What needs to be done: Starting at the line that holds "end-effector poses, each" and stopping at the line that holds "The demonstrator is", restate the records below word for word, with both of those lines included.

(Data excerpts)

=== Begin Enclosure ===

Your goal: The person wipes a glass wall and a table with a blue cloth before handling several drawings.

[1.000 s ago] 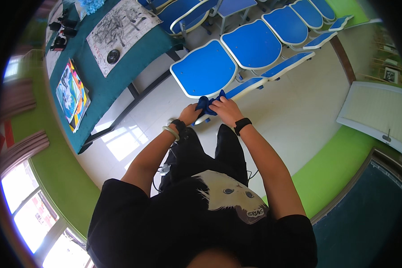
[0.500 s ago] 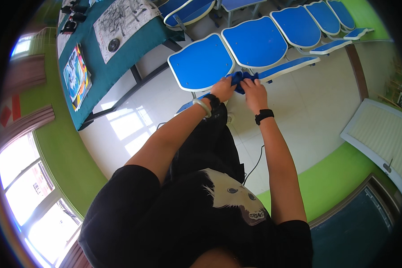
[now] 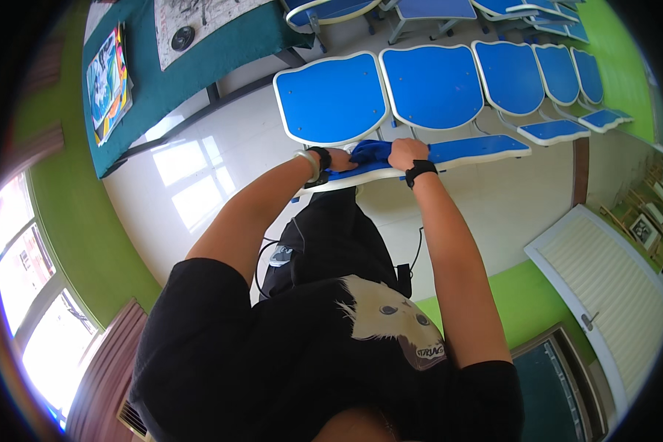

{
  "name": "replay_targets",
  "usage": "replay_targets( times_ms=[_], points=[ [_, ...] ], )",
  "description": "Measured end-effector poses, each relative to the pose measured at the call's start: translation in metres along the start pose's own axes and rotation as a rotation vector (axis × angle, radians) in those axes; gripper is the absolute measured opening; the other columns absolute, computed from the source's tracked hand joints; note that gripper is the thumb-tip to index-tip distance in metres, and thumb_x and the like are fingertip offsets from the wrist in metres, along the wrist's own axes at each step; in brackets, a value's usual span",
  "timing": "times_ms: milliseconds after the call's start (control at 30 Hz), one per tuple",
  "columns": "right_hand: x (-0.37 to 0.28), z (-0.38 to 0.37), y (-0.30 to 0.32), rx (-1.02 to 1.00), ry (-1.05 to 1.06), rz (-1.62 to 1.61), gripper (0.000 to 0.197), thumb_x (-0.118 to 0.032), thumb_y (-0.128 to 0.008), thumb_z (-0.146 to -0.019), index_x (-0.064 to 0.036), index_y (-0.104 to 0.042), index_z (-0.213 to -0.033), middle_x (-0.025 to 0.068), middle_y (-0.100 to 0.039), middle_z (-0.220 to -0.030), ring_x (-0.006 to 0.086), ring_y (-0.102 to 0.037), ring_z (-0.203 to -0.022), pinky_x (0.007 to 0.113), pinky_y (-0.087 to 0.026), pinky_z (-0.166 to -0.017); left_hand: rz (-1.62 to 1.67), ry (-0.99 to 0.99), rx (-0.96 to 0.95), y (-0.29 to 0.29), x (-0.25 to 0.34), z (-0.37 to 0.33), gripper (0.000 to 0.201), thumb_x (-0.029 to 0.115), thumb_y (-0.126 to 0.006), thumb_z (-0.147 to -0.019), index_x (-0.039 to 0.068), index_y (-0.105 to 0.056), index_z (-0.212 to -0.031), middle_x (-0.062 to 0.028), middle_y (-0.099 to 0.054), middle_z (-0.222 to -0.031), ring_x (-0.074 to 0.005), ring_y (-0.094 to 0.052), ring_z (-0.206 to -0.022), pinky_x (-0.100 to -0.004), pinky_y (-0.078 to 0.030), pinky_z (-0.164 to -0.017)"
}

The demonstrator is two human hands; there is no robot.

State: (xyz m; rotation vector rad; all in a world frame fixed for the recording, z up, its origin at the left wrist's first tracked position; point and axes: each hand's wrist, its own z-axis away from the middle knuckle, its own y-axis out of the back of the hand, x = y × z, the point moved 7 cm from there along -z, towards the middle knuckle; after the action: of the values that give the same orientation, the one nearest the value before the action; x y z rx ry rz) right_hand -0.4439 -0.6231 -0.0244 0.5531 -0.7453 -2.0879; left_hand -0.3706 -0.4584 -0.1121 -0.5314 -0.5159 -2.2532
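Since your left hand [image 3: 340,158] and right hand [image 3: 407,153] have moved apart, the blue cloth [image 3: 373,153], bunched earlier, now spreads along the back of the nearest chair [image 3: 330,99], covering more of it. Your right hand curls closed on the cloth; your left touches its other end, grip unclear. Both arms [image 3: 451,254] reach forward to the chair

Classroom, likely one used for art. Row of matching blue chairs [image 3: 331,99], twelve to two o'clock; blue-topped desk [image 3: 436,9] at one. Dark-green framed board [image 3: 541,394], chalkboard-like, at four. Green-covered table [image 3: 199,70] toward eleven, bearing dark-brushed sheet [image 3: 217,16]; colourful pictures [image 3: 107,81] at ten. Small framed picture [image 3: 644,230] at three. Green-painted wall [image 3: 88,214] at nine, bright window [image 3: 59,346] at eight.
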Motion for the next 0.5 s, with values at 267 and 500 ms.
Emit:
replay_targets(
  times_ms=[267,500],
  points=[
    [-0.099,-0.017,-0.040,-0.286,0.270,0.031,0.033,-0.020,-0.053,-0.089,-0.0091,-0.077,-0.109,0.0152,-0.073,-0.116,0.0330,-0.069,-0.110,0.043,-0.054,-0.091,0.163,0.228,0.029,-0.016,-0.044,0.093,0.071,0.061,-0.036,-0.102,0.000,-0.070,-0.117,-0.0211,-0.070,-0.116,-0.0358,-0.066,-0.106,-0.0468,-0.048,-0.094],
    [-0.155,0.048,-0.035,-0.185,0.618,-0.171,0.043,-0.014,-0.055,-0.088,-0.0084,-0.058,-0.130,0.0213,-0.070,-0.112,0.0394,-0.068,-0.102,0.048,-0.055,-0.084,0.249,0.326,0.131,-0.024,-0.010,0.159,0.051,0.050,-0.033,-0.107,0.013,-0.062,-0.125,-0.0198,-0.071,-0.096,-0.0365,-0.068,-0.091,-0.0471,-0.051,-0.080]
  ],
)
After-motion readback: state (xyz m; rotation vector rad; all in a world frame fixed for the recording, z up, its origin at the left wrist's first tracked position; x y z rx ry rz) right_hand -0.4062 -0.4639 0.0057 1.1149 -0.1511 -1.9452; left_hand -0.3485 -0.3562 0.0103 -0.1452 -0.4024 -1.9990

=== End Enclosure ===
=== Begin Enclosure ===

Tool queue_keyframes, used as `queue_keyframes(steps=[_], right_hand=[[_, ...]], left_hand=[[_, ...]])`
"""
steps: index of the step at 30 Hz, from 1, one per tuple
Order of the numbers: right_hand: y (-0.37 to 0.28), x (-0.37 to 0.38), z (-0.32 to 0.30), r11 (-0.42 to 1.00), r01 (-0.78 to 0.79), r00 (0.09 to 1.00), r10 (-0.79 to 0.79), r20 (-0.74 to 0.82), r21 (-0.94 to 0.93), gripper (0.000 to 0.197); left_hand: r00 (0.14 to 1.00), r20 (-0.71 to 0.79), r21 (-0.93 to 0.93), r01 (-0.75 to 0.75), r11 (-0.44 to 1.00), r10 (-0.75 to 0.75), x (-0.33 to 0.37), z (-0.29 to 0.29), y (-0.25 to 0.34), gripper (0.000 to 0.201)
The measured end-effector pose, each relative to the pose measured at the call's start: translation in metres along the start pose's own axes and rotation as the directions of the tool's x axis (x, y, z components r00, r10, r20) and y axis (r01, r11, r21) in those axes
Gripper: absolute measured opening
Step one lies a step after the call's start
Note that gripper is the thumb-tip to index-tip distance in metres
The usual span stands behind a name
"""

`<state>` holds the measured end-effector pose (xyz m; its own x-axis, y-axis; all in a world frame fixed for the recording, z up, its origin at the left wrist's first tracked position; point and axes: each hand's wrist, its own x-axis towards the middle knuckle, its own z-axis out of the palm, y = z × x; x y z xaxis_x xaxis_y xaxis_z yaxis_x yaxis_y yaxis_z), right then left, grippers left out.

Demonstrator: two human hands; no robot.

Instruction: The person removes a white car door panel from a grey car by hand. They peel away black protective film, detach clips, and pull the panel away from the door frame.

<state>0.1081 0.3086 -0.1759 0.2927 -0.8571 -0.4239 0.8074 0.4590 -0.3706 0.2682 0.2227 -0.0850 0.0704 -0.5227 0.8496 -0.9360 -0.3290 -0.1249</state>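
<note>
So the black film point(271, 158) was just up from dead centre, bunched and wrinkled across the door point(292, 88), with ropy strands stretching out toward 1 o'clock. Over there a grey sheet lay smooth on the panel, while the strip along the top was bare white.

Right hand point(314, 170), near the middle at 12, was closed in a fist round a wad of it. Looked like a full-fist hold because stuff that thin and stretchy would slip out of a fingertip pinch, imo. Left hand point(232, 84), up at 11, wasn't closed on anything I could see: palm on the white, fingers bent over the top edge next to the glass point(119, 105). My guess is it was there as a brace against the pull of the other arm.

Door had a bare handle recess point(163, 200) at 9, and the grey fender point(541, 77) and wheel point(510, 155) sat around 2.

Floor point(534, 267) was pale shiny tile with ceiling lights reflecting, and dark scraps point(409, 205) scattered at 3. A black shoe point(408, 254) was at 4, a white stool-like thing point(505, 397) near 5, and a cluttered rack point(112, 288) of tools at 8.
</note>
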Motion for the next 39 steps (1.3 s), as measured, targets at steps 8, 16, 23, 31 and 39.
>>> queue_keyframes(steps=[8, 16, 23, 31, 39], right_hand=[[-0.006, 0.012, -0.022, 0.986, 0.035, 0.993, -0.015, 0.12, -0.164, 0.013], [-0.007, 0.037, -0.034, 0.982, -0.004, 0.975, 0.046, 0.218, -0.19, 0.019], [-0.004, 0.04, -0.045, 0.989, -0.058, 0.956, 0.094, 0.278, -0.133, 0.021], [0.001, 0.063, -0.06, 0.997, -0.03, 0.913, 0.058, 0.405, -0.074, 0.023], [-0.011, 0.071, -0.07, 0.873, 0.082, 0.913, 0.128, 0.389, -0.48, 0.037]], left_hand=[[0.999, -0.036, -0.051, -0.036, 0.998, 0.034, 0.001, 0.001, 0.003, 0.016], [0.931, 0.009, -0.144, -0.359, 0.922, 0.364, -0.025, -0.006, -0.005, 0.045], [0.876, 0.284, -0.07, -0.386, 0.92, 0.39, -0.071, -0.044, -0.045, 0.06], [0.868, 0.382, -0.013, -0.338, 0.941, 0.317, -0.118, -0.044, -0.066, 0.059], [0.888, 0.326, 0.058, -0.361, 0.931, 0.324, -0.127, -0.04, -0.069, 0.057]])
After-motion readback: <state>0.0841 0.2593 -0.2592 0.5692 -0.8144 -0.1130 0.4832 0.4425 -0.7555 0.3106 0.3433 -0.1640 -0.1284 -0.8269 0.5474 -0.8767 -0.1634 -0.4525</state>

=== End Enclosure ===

Expected answer:
  "description": "Measured end-effector poses, each relative to the pose measured at the call's start: translation in metres along the start pose's own axes and rotation as a rotation vector (axis × angle, radians) in those axes; gripper is the absolute measured opening; the other columns absolute, computed from the source's tracked hand joints; note that gripper is the thumb-tip to index-tip distance in metres, and thumb_x and the like are fingertip offsets from the wrist in metres, along the wrist's own axes at each step; in brackets, a value's usual span",
  "timing": "times_ms: milliseconds after the call's start (control at 30 Hz), one per tuple",
  "columns": "right_hand: x (-0.37 to 0.28), z (-0.38 to 0.37), y (-0.30 to 0.32), rx (-1.02 to 1.00), ry (-1.05 to 1.06), rz (-1.62 to 1.61), gripper (0.000 to 0.197), thumb_x (-0.118 to 0.032), thumb_y (-0.128 to 0.008), thumb_z (-0.146 to -0.019), index_x (-0.064 to 0.036), index_y (-0.104 to 0.042), index_z (-0.213 to -0.033), middle_x (-0.025 to 0.068), middle_y (-0.100 to 0.039), middle_z (-0.220 to -0.030), ring_x (-0.006 to 0.086), ring_y (-0.102 to 0.037), ring_z (-0.203 to -0.022), pinky_x (0.007 to 0.113), pinky_y (-0.087 to 0.026), pinky_z (-0.166 to -0.017); left_hand: rz (-1.62 to 1.67), ry (-0.99 to 0.99), rx (-0.96 to 0.95), y (-0.29 to 0.29), x (-0.25 to 0.34), z (-0.37 to 0.33), gripper (0.000 to 0.201), thumb_x (-0.029 to 0.115), thumb_y (-0.126 to 0.006), thumb_z (-0.147 to -0.019), index_x (-0.039 to 0.068), index_y (-0.105 to 0.056), index_z (-0.212 to -0.031), middle_x (-0.062 to 0.028), middle_y (-0.099 to 0.054), middle_z (-0.222 to -0.031), ring_x (-0.074 to 0.005), ring_y (-0.094 to 0.052), ring_z (-0.206 to -0.022), pinky_x (-0.100 to -0.004), pinky_y (-0.078 to 0.030), pinky_z (-0.164 to -0.017)"
}

The demonstrator is two human hands; there is no robot.

This response is now finished.